Ambiente Jurídico

Política Nacional de Mudança do Clima precisa avançar

Autor

7 de maio de 2016, 8h00

Spacca
Gabriel Wedy [Spacca]É com muita honra e alegria que inauguro este importante espaço do direito ambiental brasileiro, Ambiente Jurídico.

Relevante tema que tem preocupado a comunidade global e jurídica é o fenômeno da mudança climática e os seus nefastos efeitos e, obviamente, como o direito deve postar-se ante esta realidade de modo efetivo e não reacionário. Iniciaremos, hoje, a tratar sobre o tema.

A plenária da 21ª Conferência do Clima das Nações Unidas (COP 21), aprovou, em dezembro de 2015, em Paris, com anuência de 195 países, responsáveis por mais de 90% das emissões dos gases de efeito estufa na Terra, acordo de extensão global que, nos seus termos, apresenta efeitos legalmente vinculantes, pela primeira vez, diga-se, desde a assinatura do Protocolo de Quioto. Ao contrário de Quioto, outrossim, agora as nações decidiram de modo unânime pela assinatura de um documento. Os países comprometeram-se em organizar estratégias para limitar o aumento médio da temperatura da Terra abaixo dos 2,0º C, envidando esforços para atingir um aumento de 1,5º C, até 2100, trazendo como referência inicial o período pré-industrial.[1]

Superou-se em parte o obstáculo do princípio das responsabilidades comuns, mas diferenciadas, uma vez que as nações desenvolvidas e em desenvolvimento devem promover a redução das emissões em igual proporção. Durante muito tempo países em desenvolvimento defenderam um maior prazo e uma maior cota para a emissão de gases de efeito estufa para que pudessem atingir níveis de desenvolvimento similares aos países desenvolvidos, responsáveis por um passado de emissões intensas, causadoras de poluição atmosférica.

Posner e Weisbach, antes da COP 21, afirmavam que “as nações ricas estavam atentas às emissões de gases de efeito estufa e expressavam a disposição de reduzir estas”. Em sentido oposto, referiam que “países em desenvolvimento avaliavam a redução das emissões, como uma prioridade relativamente baixa”.[2] A COP 21, contudo, demonstrou que esta afirmação estava equivocada, pois todas as nações, ricas e pobres, comprometeram-se no corte das emissões com igual objetivo e prazo final. De fato, todos os países devem diminuir as suas emissões, pois estas aumentam as temperaturas globalmente e causam catástrofes e danos ambientais transfronteiriços. De outro lado, é evidente, como reconhecido na COP 21, que os países ricos devem contribuir com a grande maioria dos recursos financeiros e tecnológicos necessários para a diminuição das emissões e a adoção de medidas de adaptação e resiliência pelas nações em desenvolvimento.

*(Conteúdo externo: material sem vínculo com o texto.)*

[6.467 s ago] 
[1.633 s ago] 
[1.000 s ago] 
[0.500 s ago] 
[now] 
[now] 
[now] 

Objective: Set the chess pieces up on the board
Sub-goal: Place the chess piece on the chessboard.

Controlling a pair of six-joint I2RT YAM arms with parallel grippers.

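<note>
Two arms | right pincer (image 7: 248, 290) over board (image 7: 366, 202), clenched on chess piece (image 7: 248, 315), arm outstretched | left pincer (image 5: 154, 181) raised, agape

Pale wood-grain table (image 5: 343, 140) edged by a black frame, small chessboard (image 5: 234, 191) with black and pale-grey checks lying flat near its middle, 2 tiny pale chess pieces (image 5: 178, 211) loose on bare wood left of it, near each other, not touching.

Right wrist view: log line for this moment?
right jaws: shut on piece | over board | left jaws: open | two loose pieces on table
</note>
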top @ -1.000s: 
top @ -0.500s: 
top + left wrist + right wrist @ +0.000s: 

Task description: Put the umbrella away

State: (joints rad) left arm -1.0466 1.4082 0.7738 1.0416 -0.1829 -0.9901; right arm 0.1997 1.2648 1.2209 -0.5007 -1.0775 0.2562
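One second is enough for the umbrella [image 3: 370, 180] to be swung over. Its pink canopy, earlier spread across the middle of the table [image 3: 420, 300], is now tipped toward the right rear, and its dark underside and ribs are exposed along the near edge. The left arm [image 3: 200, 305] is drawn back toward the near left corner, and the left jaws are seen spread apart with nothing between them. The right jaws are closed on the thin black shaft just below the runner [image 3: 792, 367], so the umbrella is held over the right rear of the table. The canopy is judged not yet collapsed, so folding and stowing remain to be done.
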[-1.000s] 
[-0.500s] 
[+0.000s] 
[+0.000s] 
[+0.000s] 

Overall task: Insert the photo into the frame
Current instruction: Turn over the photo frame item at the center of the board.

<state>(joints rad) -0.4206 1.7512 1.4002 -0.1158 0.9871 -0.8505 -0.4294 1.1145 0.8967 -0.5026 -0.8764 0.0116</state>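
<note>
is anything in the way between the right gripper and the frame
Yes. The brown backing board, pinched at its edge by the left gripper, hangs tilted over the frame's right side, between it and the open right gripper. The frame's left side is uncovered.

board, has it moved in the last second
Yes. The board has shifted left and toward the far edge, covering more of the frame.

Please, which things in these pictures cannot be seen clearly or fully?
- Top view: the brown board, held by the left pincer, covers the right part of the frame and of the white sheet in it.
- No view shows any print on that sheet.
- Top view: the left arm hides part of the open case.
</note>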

O princípio das responsabilidades comuns, mas diferenciadas, foi adotado em uma versão soft pela COP 21. Ao tempo em que refere que os Estados Unidos e União Europeia devem prover com recursos fundos verdes para o financiamento de medidas de resiliência e adaptação a serem adotadas pelos países em desenvolvimento, por outro lado prevê que todas as nações, ricas e pobres, devem buscar alcançar igualmente um aumento de temperatura ideal menor de 2,0º C, aproximando-se ou alcançando o objetivo de 1,5º C até o ano de 2100.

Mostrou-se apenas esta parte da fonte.